TikTok Marketing: The Ultimate Guide for South African Businesses in January 2021
The latest and greatest in social media platforms that teenagers all over the world pray their parents don’t discover, TikTok has blown up in popularity in recent years.
TikTok has 800 million active users as of last year, eclipsing established platforms like Twitter, LinkedIn and Snapchat.
Despite this, it’s too often been dismissed as a serious digital marketing platform for two main reasons.
Firstly, there’s a preconception that only young people use TikTok.
Recent stats show, however, that only 32% of users are between age 10 and 19, with the rest being above that.
Their second largest demographic, 20 to 29-year-olds, is not far behind that at 29,5% of the user base.

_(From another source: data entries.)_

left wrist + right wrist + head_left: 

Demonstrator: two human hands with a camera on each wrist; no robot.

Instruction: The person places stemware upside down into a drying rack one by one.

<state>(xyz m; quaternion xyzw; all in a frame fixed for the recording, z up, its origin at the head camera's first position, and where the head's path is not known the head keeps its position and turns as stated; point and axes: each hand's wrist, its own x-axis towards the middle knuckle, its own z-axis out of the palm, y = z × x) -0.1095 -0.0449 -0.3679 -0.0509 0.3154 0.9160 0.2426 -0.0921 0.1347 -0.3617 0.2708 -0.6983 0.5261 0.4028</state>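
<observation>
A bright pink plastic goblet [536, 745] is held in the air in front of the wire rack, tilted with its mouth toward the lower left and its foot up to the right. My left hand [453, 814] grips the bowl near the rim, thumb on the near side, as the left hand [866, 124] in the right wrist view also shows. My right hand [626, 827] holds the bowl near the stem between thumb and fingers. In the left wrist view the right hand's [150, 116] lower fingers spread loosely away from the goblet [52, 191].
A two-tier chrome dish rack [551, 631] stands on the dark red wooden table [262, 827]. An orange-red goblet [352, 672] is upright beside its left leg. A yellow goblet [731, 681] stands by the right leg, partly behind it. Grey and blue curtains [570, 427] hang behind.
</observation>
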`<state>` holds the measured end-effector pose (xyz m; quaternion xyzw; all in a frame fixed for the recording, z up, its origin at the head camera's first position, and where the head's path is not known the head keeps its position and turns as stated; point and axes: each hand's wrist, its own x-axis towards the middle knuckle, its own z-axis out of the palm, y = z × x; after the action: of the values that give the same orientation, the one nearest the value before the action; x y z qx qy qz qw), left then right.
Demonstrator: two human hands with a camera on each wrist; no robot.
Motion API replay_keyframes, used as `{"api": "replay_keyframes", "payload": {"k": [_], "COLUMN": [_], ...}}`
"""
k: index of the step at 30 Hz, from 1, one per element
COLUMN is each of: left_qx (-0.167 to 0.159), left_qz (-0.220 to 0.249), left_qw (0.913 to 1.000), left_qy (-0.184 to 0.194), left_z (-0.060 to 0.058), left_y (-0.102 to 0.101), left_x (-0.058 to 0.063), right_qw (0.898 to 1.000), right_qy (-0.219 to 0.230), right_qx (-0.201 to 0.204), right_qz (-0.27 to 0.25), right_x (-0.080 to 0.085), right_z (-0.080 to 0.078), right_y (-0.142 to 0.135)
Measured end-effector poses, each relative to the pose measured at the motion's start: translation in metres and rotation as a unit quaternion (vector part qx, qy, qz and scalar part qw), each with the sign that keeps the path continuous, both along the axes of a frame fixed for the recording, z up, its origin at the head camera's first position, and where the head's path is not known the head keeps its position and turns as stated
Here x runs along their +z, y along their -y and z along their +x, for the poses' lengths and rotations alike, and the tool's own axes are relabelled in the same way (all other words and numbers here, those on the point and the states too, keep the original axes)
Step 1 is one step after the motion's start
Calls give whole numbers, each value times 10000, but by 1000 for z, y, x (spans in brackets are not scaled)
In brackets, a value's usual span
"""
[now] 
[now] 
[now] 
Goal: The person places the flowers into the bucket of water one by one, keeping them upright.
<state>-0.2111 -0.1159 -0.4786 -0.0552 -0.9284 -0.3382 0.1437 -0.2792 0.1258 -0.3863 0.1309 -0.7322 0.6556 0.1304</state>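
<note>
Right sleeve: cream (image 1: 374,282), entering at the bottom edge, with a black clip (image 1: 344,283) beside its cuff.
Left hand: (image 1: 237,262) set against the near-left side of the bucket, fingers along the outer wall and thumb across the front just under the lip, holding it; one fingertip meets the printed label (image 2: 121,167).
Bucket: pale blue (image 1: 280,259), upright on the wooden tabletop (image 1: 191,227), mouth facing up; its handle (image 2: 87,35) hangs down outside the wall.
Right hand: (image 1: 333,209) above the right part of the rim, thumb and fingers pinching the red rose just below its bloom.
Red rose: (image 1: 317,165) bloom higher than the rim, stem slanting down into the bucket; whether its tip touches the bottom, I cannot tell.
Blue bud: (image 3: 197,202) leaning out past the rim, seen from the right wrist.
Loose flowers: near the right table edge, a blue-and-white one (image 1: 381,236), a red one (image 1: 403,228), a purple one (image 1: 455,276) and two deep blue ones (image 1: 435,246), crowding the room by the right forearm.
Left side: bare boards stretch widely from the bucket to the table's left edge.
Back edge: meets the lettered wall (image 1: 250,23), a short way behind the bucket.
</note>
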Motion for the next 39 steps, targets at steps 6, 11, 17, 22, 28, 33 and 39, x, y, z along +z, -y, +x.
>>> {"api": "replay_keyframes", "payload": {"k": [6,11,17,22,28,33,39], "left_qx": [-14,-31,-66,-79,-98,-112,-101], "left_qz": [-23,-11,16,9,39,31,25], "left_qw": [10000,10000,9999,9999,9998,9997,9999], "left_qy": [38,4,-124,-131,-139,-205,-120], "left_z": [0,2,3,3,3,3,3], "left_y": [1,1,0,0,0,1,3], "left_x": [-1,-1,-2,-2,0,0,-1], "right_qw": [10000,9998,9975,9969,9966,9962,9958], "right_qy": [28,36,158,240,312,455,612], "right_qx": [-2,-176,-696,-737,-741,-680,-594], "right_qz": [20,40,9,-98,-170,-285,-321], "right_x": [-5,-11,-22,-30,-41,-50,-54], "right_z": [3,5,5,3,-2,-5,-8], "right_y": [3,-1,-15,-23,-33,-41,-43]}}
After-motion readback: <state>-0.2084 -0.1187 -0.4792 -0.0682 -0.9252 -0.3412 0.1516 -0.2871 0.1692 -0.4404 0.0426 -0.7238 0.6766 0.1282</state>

We can see then that you can reach demographics with some actual buying power attached, contrary to popular belief.
Secondly, the platform can be a little harder to understand, especially for older marketers who aren’t “digital natives”.

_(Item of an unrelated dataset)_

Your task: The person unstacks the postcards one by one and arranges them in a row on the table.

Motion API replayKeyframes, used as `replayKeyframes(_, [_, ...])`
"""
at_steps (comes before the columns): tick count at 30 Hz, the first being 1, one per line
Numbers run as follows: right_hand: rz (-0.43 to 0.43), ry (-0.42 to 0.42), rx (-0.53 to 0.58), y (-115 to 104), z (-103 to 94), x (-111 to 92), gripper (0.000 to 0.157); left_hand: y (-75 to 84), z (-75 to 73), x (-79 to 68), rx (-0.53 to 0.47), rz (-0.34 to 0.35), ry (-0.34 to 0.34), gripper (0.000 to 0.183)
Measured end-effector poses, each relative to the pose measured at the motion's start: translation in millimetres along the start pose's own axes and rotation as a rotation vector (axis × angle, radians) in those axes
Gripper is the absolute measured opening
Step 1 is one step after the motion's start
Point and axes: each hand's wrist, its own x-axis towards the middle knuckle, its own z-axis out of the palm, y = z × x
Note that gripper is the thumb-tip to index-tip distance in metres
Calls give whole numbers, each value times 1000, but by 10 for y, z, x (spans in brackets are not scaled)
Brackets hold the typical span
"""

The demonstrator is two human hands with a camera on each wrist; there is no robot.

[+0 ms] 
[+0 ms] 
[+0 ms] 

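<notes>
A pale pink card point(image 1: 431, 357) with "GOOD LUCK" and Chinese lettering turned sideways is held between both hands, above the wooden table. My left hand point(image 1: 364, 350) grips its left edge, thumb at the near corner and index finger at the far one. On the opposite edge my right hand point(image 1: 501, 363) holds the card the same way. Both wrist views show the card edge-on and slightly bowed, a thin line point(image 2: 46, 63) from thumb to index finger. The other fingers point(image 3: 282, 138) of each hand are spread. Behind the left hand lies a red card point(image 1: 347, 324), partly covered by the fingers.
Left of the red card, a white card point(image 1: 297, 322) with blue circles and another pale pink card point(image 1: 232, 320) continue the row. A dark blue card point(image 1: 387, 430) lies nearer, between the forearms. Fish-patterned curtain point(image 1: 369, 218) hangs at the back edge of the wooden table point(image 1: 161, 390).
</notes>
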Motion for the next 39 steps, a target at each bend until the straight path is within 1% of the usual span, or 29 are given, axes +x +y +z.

It’s not as straightforward to understand as sites like Instagram or Facebook, but we’ll give you the rundown below.
What is TikTok and How Does TikTok Work?
So what is TikTok, exactly, and how does it work?
Put simply, it’s a short-form video content app where users create and share 15-second videos.
The app has a huge number of built-in video and sound editing effects to help users create interesting content.
Where it can start to get confusing for some users, is the kinds of videos that are created and shared on the platform.
A popular misconception is that TikTok is only for creating fan-made music videos by lip-synching and/or dancing to songs featured on the platform.
This is an incredibly popular “lane” on the platform, but it’s grown to become much more than that.
The misconception comes from the app Musical.ly, which was acquired by TikTok and then merged with the platform in 2018.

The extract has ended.